Count each line below that has the word "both" in it, and give only the total.
+-------+
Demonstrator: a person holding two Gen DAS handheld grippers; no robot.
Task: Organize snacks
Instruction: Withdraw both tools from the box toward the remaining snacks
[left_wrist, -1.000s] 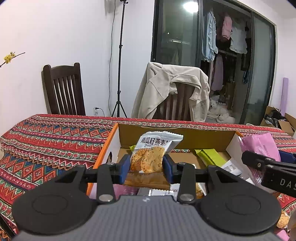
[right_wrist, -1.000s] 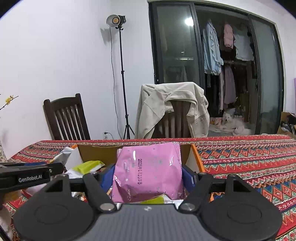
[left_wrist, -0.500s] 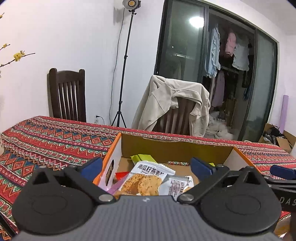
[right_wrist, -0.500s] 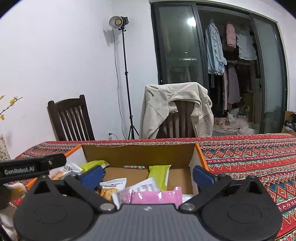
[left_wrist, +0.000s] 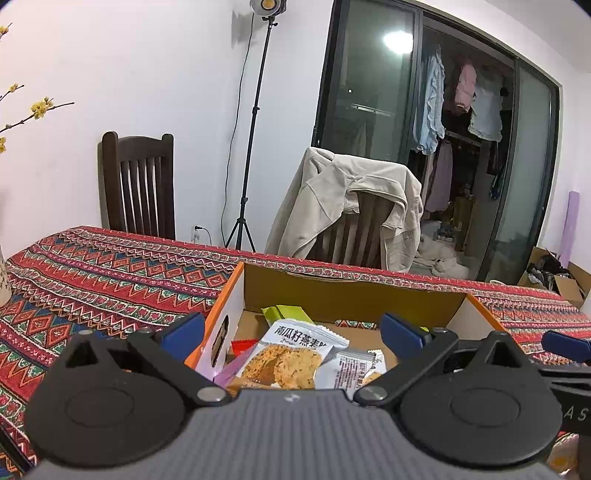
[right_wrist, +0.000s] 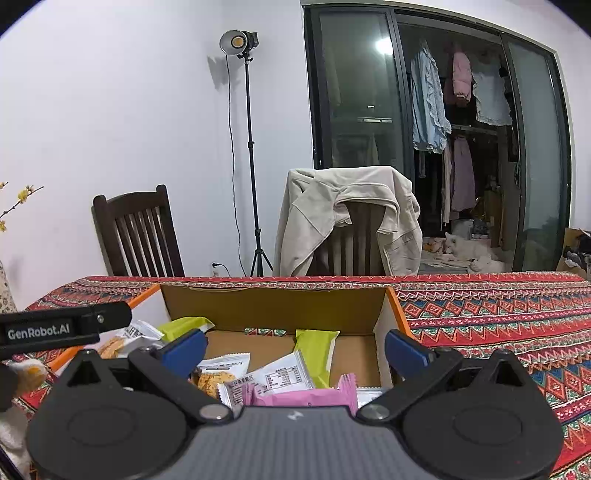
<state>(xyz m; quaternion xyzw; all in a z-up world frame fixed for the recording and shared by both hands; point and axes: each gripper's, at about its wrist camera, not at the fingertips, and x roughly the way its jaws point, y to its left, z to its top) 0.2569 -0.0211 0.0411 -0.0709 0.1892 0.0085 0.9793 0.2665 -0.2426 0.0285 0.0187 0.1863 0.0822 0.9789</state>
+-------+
* Task result *
2